__EXERCISE REQUIREMENTS__. What you output must match, exactly, the lines from the start of the records to the line containing "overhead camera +", both ends kept and pictures excluded.

__RECORDS FOR PROCESSING__.
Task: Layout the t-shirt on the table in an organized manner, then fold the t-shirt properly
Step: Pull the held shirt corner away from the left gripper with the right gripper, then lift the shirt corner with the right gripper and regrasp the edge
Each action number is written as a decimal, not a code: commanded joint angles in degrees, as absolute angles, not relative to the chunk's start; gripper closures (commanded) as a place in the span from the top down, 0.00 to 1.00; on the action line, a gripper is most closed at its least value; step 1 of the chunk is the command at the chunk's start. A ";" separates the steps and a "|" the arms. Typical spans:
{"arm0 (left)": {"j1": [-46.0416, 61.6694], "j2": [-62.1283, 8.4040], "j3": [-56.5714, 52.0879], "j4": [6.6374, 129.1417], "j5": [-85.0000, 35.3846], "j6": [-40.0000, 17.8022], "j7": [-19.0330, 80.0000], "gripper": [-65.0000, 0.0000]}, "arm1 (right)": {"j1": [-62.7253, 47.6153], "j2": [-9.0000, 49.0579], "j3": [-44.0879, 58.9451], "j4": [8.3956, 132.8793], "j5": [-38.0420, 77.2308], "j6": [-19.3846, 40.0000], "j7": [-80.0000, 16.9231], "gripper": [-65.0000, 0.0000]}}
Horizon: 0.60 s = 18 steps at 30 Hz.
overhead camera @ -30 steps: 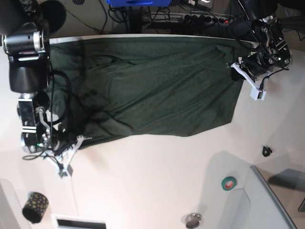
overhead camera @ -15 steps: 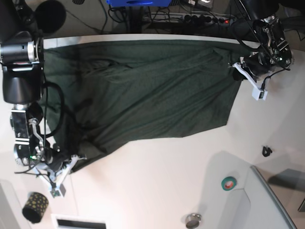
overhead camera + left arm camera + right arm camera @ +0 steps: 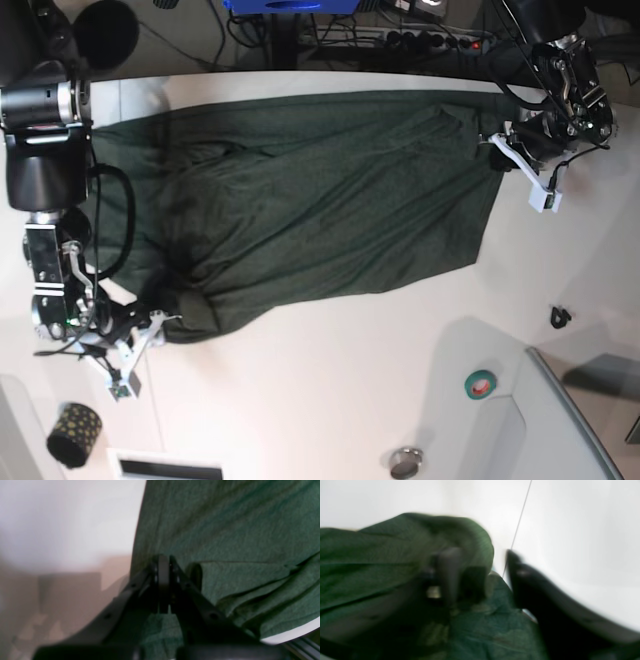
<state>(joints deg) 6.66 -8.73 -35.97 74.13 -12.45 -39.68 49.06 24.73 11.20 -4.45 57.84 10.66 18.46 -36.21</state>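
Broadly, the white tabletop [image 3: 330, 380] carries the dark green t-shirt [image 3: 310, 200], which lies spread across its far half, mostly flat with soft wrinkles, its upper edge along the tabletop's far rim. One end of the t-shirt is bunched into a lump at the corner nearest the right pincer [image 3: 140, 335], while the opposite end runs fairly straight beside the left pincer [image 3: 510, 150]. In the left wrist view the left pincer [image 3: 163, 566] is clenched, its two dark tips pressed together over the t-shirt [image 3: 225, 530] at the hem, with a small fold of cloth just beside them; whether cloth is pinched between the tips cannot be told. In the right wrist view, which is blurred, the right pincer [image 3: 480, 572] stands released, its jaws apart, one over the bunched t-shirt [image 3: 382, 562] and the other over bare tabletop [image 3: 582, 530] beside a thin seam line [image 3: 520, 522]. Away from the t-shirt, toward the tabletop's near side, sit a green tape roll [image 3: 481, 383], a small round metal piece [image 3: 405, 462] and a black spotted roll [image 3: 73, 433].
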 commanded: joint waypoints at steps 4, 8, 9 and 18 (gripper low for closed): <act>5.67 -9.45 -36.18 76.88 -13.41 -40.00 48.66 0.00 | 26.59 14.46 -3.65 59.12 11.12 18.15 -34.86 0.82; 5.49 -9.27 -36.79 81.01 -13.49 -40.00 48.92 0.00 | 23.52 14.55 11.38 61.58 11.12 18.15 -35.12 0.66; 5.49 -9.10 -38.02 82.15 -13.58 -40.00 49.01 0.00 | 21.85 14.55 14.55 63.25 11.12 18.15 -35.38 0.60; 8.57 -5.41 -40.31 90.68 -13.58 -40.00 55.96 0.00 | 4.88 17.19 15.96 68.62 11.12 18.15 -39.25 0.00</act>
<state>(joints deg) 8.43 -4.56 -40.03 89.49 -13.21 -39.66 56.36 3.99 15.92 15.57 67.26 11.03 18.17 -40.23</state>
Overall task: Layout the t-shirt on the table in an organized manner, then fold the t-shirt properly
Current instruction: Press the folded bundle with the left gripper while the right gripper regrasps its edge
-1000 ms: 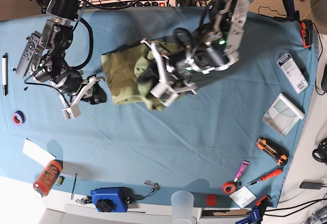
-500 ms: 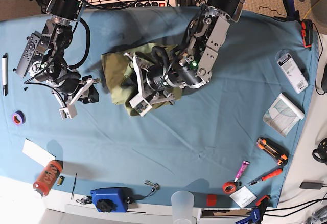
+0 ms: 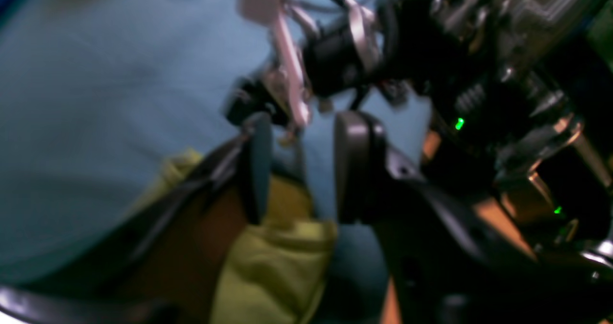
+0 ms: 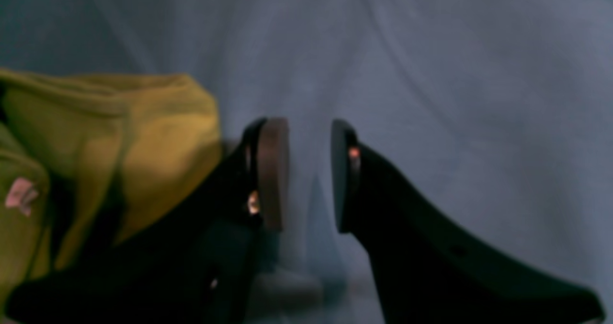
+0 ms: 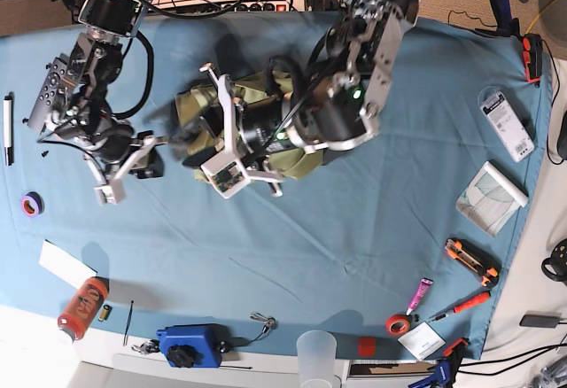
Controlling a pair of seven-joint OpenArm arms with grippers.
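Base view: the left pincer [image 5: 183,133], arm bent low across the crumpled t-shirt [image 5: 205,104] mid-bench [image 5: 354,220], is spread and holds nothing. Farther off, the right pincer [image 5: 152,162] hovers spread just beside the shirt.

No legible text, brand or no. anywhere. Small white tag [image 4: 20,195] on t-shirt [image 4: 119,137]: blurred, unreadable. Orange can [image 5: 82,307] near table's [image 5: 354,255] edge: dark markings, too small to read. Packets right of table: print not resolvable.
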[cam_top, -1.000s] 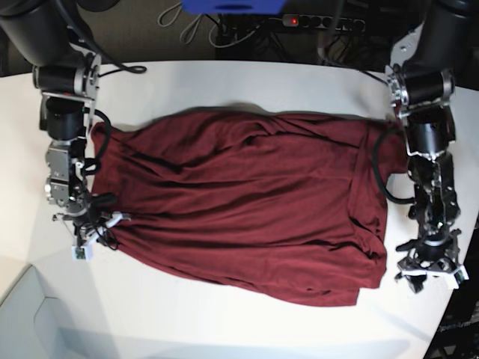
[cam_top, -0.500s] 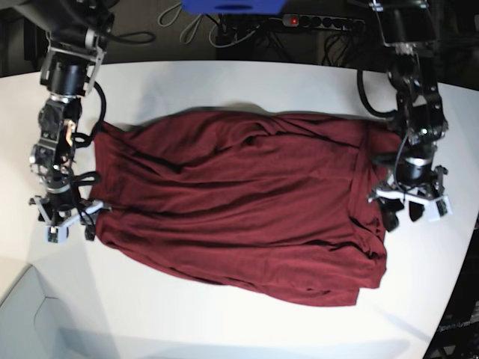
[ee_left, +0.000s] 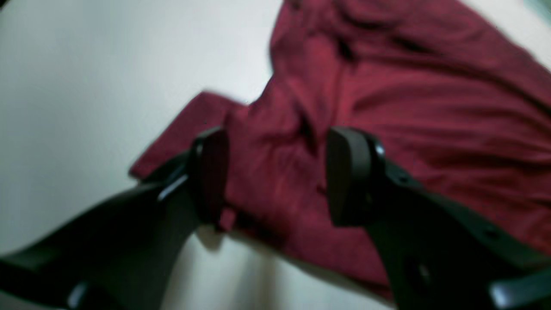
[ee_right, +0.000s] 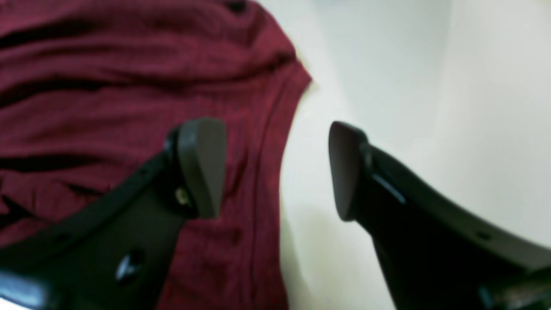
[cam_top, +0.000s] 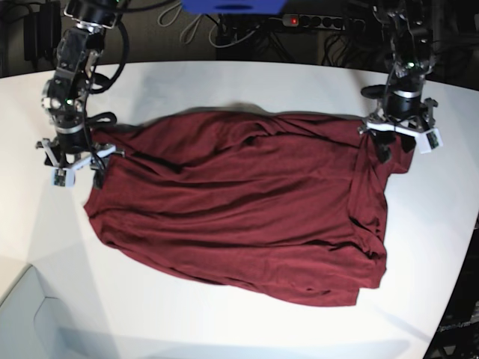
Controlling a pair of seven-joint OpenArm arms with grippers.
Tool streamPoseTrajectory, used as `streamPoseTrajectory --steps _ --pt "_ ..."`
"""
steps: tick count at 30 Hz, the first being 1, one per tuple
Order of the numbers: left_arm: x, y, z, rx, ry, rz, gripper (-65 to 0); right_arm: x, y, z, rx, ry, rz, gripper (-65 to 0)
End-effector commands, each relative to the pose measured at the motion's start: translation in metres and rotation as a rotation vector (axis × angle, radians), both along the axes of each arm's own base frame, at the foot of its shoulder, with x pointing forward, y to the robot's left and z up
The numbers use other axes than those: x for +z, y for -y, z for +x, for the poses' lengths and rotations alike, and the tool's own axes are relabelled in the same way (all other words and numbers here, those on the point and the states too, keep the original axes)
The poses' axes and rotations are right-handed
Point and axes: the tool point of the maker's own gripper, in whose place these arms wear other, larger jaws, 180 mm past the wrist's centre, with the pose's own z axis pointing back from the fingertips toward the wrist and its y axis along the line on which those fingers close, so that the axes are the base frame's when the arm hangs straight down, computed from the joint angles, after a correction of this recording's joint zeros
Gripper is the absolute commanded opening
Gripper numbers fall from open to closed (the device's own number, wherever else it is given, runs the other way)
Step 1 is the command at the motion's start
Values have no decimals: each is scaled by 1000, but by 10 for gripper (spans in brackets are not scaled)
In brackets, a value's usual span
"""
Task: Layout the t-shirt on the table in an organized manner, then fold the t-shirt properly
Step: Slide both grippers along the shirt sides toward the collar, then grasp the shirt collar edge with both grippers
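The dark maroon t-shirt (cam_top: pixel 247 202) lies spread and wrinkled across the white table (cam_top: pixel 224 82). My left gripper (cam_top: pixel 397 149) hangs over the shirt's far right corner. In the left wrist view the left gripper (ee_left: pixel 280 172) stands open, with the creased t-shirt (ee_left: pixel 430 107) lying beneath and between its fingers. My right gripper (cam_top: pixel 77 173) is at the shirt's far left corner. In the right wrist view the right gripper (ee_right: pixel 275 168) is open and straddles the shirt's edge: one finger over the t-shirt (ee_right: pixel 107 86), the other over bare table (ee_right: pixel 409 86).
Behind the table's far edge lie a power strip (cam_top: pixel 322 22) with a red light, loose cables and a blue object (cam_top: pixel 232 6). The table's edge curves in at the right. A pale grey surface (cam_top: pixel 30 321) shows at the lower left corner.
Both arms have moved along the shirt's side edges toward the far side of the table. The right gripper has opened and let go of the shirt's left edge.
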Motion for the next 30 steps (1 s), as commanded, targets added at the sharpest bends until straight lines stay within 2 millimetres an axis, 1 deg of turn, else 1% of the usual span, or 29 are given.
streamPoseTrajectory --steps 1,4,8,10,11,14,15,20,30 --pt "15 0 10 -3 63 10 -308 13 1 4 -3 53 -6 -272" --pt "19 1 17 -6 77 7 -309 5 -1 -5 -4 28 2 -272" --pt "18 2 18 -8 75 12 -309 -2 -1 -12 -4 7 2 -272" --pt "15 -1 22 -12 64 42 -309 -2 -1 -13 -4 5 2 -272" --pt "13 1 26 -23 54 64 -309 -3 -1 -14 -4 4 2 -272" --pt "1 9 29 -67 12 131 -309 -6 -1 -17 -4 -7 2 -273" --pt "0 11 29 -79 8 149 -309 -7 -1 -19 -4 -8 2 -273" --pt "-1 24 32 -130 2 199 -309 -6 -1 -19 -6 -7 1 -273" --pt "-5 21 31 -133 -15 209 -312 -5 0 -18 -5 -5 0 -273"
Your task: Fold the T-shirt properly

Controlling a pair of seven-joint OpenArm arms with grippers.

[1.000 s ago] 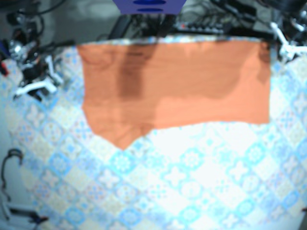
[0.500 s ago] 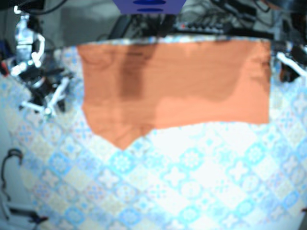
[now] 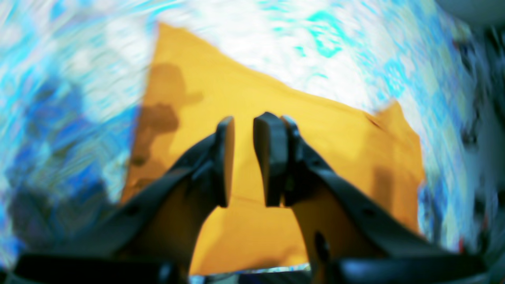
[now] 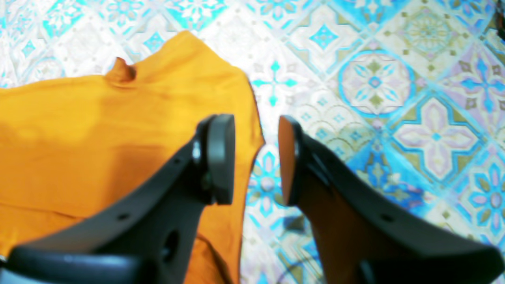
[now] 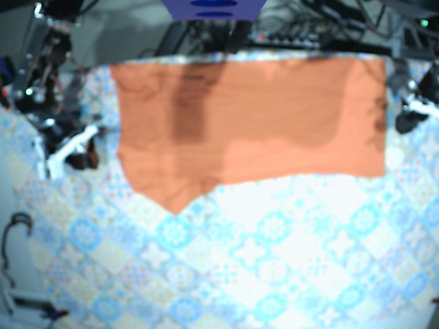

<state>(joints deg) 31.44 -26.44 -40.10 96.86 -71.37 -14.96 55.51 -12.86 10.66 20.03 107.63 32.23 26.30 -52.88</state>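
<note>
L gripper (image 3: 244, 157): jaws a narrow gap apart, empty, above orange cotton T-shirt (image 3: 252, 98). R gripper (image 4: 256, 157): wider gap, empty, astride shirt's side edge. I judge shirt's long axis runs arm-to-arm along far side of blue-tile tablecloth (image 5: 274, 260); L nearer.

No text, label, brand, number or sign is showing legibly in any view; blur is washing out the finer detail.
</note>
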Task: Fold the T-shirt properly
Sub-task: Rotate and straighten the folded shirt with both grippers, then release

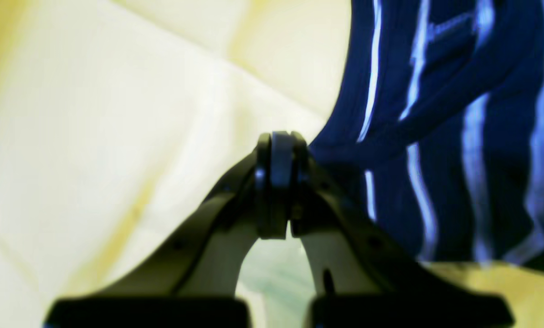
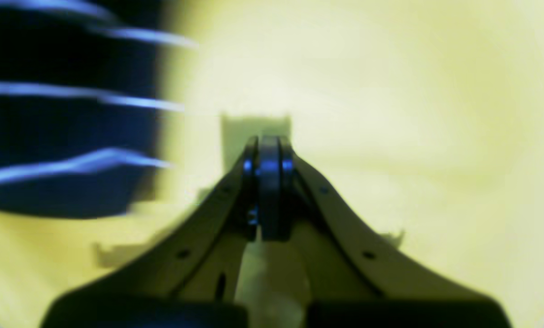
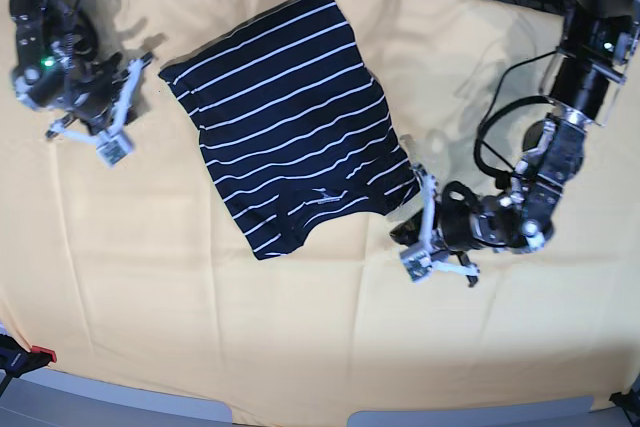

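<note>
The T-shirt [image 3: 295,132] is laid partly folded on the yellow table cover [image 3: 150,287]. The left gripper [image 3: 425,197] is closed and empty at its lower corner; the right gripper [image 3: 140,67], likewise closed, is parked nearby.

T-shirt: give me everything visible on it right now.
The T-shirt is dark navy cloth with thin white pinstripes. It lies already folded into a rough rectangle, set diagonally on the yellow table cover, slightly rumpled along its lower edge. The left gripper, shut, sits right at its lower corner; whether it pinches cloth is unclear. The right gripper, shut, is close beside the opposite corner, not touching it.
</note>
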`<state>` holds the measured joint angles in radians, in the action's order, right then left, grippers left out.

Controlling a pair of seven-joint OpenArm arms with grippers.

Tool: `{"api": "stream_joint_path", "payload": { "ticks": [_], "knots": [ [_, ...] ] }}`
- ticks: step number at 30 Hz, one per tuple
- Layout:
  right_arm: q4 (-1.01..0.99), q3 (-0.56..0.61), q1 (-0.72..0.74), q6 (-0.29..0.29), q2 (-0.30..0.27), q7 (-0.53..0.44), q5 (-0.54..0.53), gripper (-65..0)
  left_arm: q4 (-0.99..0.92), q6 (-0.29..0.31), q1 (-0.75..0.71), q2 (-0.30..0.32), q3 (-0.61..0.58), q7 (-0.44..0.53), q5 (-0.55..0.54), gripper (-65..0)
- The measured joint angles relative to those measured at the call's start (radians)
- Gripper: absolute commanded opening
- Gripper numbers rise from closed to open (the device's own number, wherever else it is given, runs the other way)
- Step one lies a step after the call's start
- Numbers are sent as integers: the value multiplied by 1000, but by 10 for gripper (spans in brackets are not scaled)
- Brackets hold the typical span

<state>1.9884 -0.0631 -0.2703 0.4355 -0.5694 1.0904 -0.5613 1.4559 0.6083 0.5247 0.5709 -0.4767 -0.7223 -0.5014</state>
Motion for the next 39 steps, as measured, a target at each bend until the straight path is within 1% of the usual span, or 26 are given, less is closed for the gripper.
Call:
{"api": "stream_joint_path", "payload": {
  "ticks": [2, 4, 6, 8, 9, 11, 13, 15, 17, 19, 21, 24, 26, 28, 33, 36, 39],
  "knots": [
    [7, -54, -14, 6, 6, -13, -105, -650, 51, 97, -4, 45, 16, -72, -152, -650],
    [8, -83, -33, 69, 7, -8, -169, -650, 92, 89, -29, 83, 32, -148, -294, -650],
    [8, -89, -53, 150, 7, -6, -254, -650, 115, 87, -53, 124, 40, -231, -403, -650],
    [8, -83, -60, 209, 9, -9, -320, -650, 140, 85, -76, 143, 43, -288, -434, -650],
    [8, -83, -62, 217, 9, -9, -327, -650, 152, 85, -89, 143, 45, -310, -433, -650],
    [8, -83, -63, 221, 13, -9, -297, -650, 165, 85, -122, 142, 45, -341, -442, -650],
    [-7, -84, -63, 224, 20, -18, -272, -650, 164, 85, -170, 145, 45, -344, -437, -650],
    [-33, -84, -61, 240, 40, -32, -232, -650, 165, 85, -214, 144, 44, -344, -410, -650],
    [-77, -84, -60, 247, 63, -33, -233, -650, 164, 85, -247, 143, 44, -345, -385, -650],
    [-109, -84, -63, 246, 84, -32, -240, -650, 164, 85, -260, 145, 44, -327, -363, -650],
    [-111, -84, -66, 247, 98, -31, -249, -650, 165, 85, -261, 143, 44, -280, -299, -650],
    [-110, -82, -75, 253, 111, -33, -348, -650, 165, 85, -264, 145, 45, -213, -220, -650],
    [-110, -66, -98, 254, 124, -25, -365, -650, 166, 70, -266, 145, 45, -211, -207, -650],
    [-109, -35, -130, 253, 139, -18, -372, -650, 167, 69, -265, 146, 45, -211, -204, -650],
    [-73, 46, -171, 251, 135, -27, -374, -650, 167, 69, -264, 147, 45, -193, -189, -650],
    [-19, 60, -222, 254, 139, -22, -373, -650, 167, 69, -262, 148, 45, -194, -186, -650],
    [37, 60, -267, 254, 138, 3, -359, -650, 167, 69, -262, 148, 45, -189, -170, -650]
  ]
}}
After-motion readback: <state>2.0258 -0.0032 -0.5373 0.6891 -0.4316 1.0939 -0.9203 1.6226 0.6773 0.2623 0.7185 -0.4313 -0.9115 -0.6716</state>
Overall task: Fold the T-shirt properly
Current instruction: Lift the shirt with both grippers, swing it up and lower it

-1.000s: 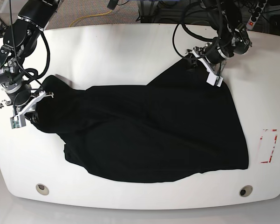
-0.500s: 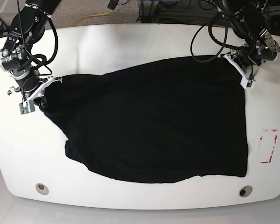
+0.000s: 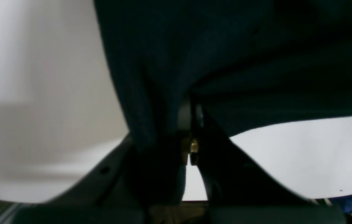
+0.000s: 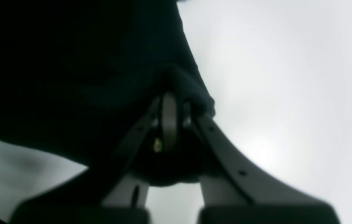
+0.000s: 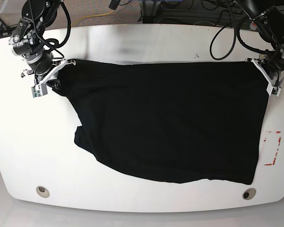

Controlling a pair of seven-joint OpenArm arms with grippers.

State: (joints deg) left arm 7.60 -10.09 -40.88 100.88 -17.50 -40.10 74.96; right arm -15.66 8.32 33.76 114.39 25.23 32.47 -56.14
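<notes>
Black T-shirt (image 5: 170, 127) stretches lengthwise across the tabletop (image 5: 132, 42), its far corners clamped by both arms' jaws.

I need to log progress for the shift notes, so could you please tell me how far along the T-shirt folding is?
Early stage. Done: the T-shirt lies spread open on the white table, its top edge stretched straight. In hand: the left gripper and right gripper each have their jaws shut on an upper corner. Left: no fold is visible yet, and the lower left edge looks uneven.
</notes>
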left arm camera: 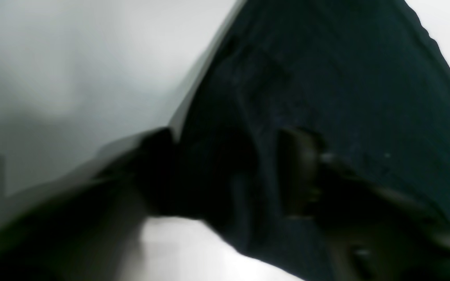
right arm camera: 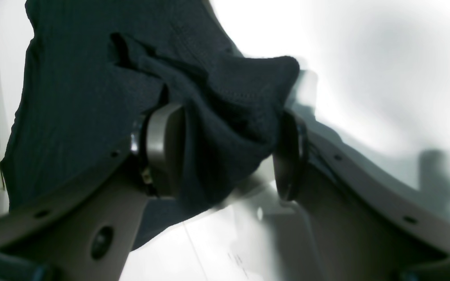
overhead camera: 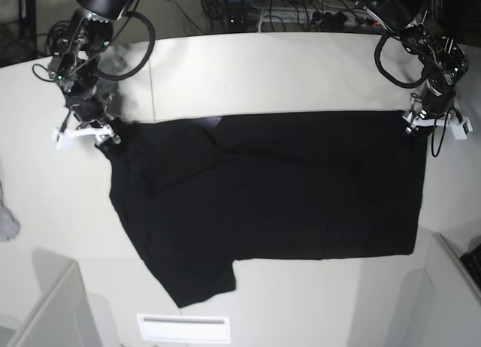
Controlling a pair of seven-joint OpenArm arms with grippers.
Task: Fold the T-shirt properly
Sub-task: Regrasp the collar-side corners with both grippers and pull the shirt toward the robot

__RESULT FOR THIS TASK__.
Task: Layout the t-shirt on the table in an organized manner, then fold the t-shirt properly
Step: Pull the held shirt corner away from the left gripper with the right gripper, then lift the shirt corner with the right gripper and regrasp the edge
Each action number is written as a decimal, not a code: commanded joint angles in degrees, as absolute angles, not relative to the chunk's start; gripper closures (commanded) as a place in the span from the top down, 0.00 to 1.00; on the action line, a gripper is most closed at its least value; step 1 of the chunk is the command at the chunk's start. A ";" separates the steps and a "|" the arms. Typical spans:
{"arm0 (left)": {"j1": [-46.0416, 61.6694], "j2": [-62.1283, 8.4040], "j3": [-56.5714, 52.0879], "j4": [6.6374, 129.1417], "j5": [-85.0000, 35.3846], "j6": [-40.0000, 17.8022], "j7": [-19.0330, 80.0000], "gripper": [-65.0000, 0.0000]}, "arm1 (right)": {"j1": [-62.7253, 47.6153], "j2": [-9.0000, 49.0579], "j3": [-44.0879, 58.9451], "j4": [8.3956, 132.8793], "j5": [-38.0420, 77.2308], "j6": [-19.3846, 40.0000], "j7": [-80.0000, 16.9231], "gripper": [-65.0000, 0.0000]}}
Horizon: 0.60 s = 18 steps at 30 Hz.
overhead camera @ -30 steps: 
overhead camera @ -15 steps: 
overhead camera + left arm camera + right arm camera @ +0 steps: 

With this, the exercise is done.